Facility management at scale requires real-time visibility into thousands of connected devices across geographically distributed sites. HVAC systems, generators, occupancy sensors, and independent monitoring devices each produce continuous telemetry streams that must be ingested, processed, stored, and acted upon — often within seconds.
Business Requirements
The business required a platform that could:
- Handle multi-provider device telemetry ingestion
- Apply configurable business rules in real-time
- Send automated notifications via email and SMS
- Provide operations teams with a modern portal for monitoring and control
- Support multi-tenant role-based access
- Enable template-driven device management
- Provide historical data analytics capabilities
Our Solution
This article walks through the architecture we built on Azure Functions, Azure Event Grid, Azure Cosmos DB, Azure Redis Cache, and Azure Data Lake Storage Gen2. It covers design choices we made, patterns that worked well, and critical security and resilience improvements identified through rigorous code review.
Architecture Overview
The platform follows a microservices architecture with six independently deployable services, all built on Azure Functions v4 with TypeScript. Each service is containerized and deployed to Azure Container Apps.
Main Building Blocks
- IoT Portal UI: React 18 frontend with Chakra UI, TanStack Query, and MSAL for Azure AD authentication
- IoT Portal API: Main backend for asset management, locations, templates, rules, and telemetry queries
- IoT Profile API: User profile management and RBAC with custom JWT token generation
- HTTP Ingestion: Provider-agnostic telemetry ingestion endpoints
- Telemetry Processor: Event-driven standardization, state management, and historical archival
- Rule Engine: Configurable rule evaluation with automated notifications via email and SMS
Telemetry Ingestion Pipeline
The ingestion layer follows a two-stage pipeline pattern designed for provider independence and horizontal scalability.
Stage 1: HTTP Reception
Telemetry arrives via authenticated HTTP POST endpoints. Azure API Management (APIM) handles authentication using subscription keys, rate limiting, and request validation at the gateway level. Each provider (occupancy sensors, MQTT-based gensets, and others) gets a dedicated route and controller, but all converge into a shared publishing pipeline.
Stage 2: Event Forwarding
Validated payloads are transformed into CloudEvents with the type Telemetry.Http.Ingested.{Provider} and published to Azure Event Grid. Event Grid routes these to Azure Storage Queues for downstream processing.
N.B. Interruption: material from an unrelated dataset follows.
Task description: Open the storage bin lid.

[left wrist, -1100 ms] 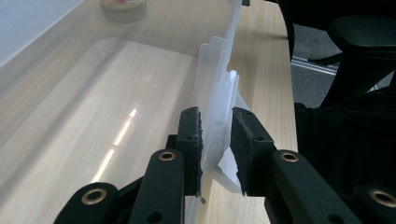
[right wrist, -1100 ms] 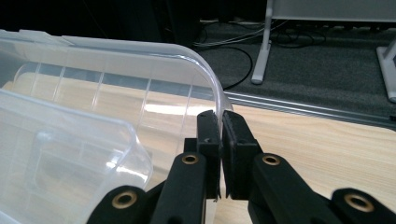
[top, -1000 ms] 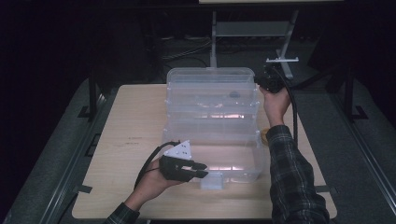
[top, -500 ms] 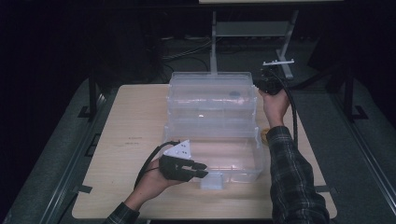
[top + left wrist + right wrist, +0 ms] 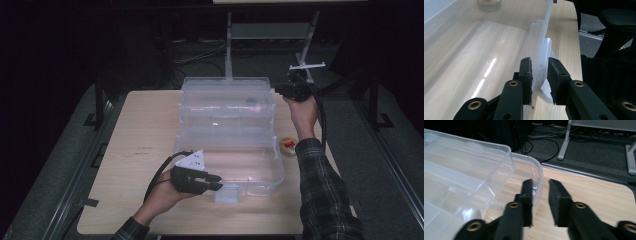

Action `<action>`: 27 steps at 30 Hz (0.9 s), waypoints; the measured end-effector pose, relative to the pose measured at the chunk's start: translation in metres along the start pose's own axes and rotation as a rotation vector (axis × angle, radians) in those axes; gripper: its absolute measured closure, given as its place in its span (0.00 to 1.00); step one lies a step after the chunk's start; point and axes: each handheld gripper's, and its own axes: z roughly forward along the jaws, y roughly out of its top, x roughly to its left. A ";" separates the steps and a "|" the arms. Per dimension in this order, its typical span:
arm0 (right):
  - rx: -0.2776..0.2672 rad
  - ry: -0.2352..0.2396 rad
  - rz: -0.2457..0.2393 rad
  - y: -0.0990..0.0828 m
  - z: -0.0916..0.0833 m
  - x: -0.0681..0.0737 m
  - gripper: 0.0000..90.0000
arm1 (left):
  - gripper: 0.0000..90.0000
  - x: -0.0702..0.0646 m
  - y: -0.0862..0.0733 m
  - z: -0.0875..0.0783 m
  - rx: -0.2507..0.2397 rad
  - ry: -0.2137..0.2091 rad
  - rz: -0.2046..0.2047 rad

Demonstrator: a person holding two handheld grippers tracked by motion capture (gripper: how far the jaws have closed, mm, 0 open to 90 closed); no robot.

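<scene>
**Two grippers at opposite ends of one clear plastic box**

A single clear plastic storage box sits on a pale wood-grain table, running from near the front edge toward the far edge. Its walls are thin, glossy and see-through, with rounded corners, and the wood shows through its flat floor. Its hinged lid, of the same clear plastic, lies open toward the far side of the table, with moulded ridges and a small round mark on it.

The left gripper is at the box's front wall, near the table's front edge. In the left gripper view its two black, rough-faced jaws stand a little apart on either side of a white translucent latch tab that stands up from the box rim; the left pad looks to touch the plastic, while the right pad shows a gap, so a firm clamp cannot be told. A grey three-cornered plate tops this gripper.

The right gripper is at the lid's far right corner, near the table's far edge. In the right gripper view its jaws are apart, with the lid's curved rim passing between them, next to the left pad.

One small round container, with red on top, rests on the table just right of the box, beside the person's plaid sleeve.
</scene>
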 end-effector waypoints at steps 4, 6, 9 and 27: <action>0.017 -0.008 -0.019 -0.005 -0.006 -0.002 0.67 | 0.82 0.000 0.000 0.000 0.001 -0.002 0.000; 0.030 -0.005 -0.022 -0.008 -0.008 -0.004 0.62 | 0.82 0.000 0.000 0.000 0.000 -0.003 0.001; 0.026 -0.017 -0.031 -0.011 -0.014 -0.005 0.56 | 0.82 0.000 0.000 0.000 0.001 -0.005 0.001; 0.046 -0.023 -0.043 -0.038 -0.043 -0.013 0.38 | 0.82 0.001 0.000 0.000 -0.001 -0.015 -0.002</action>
Key design decision: New device providers are onboarded by adding a route, a controller, and an APIM configuration with no changes to the core pipeline. This keeps the ingestion layer extensible without risking regressions.
Telemetry Processing and Standardization
The Telemetry Processor consumes events from Storage Queues and performs four critical functions:
| Stage | Function | Technology |
|---|---|---|
| Standardize | Transform provider-specific payloads into unified StandardizedEvent schema using JSONPath-based mappings | Capability templates + Redis-cached metadata |
| Update State | Upsert current asset state to Cosmos DB with monotonic update logic | Azure Cosmos DB (hierarchical partition keys) |
| Archive | Write historical telemetry as JSON files organized by date hierarchy | Azure Data Lake Storage Gen2 |
| Trigger Rules | Publish trigger events for rule evaluation | Azure Event Grid to Storage Queues |
The monotonic update logic ensures that only data with newer timestamps overwrites existing state, a critical safeguard against out-of-order event delivery in distributed systems.
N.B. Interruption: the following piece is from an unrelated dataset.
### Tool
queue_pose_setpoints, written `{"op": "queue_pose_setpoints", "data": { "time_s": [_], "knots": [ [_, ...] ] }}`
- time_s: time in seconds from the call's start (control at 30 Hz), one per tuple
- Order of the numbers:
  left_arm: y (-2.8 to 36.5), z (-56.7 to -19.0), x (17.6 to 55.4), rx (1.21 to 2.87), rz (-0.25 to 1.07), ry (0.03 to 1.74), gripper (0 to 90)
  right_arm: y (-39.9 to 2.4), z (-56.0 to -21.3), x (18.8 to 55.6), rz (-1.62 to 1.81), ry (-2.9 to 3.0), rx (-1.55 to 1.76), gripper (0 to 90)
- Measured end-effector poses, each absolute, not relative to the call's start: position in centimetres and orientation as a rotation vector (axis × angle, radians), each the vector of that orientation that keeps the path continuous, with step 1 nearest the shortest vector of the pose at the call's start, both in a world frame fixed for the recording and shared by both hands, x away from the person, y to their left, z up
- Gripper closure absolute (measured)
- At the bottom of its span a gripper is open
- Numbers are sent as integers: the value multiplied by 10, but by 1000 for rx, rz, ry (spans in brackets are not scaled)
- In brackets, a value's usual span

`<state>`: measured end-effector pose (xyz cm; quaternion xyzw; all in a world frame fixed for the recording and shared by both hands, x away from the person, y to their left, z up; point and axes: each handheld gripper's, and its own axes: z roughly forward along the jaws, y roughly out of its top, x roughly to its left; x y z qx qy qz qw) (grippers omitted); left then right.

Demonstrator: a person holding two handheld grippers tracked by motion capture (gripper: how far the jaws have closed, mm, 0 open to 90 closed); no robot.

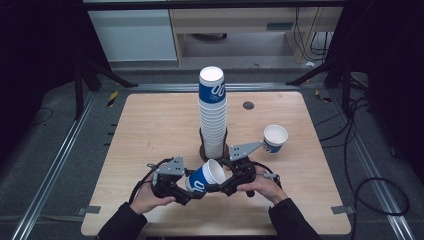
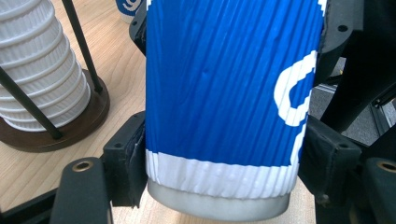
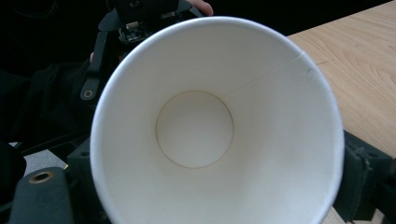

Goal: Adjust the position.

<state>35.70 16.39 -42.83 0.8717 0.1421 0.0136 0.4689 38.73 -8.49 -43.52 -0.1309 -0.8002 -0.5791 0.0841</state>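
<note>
My left gripper [image 1: 192,187] is clamped across the blue paper cup's [image 1: 205,178] base; my right gripper [image 1: 220,186] grips near its rim. The cup hangs tilted above the table's [image 1: 150,125] near edge, before the cup stack [image 1: 213,112]. Another cup [image 1: 275,138] stands right.

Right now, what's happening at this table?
A person holds a blue paper cup tilted between both grippers: the left gripper clamps near its base, the right gripper at its rim end. Behind them a tall cup stack stands in a rack, and a single cup sits to its right.
</note>
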Motion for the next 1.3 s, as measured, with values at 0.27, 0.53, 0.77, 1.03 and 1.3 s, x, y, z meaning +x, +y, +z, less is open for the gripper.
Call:
{"op": "queue_pose_setpoints", "data": {
  "time_s": [0.27,0.53,0.77,1.03,1.3],
  "knots": [
    [167,-427,360,2142,6,375,213,-87,-431,386,-1735,-2431,-381,155],
    [164,-435,364,2242,-25,397,185,-87,-430,385,-1617,-2598,-372,152],
    [152,-447,361,2337,-60,358,208,-74,-438,381,-1497,-2641,-318,150],
    [151,-448,360,2341,-66,342,276,-70,-439,379,-1479,-2632,-295,144],
    [160,-443,363,2273,-28,388,279,-77,-433,383,-1608,-2614,-366,78]
  ]
}}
Template-Driven Device Management
Rather than hardcoding device capabilities, the platform uses a three-tier template hierarchy that decouples device definition from device instances.
| Tier | Purpose | Examples |
|---|---|---|
| Capability Templates | Define individual data points (telemetry, commands, parameters) with data types, validation rules, and units | Temperature, Humidity, ON/OFF Command |
| Asset Templates | Define device types by combining capabilities with physical specifications | Sensor, Gateway, Genset Controller |
| Location Templates | Define physical spaces and specify required assets with optional strict policy enforcement | Building, Floor, Room, Equipment Area |
The template system supports seven data types (String, Integer, Double, Boolean, DateTime, JSON, Binary) and three validation rule types (value limits, allowed value lists, regex patterns). Templates use semantic versioning starting at 1.0.0, and deletion protection prevents removing templates that are referenced by higher-tier templates or instances.
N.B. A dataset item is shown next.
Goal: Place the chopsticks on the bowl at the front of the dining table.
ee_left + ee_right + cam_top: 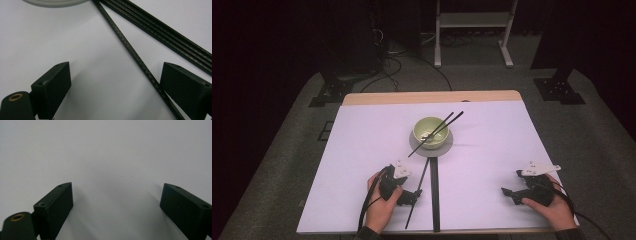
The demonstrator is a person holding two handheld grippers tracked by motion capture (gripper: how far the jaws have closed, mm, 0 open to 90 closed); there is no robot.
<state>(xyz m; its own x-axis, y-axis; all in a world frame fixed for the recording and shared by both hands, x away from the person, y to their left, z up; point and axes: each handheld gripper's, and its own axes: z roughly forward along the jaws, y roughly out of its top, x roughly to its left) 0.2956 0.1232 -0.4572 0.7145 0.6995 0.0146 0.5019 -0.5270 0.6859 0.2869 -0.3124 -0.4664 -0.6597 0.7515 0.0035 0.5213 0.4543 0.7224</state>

Why this matters: When onboarding a new device model, the operations team defines capabilities through templates rather than writing code. The telemetry processor automatically uses these templates (via Redis-cached lookups with a 5-minute TTL) to standardize incoming data.
Rule Engine: Event-Driven Automation
The Rule Engine evaluates configurable business rules against device state and triggers automated actions. It uses a template-to-implementation pattern where reusable rule templates are instantiated as concrete implementations bound to specific assets or locations.
Rule Trigger Types
| Trigger Type | Mechanism | Use Case |
|---|---|---|
| State Change | Storage Queue from Telemetry Processor | Alert when temperature exceeds 30C |
| Time-Based | CRON patterns evaluated every minute | Check if equipment has been idle for 4 hours |
| HTTP | Direct HTTP call (debug only) | Development and testing |
Condition Evaluation
Conditions support comparison operators, temporal operators (olderThan, newerThan), composite logic (all/any with short-circuit evaluation), and history-based conditions (totalDuration, stateChangeCount).
Notification Actions
When rules trigger, the engine publishes notification events to Event Grid, which routes them through Storage Queues to the notification service. This service batches and sends email and SMS notifications via a third-party messaging API.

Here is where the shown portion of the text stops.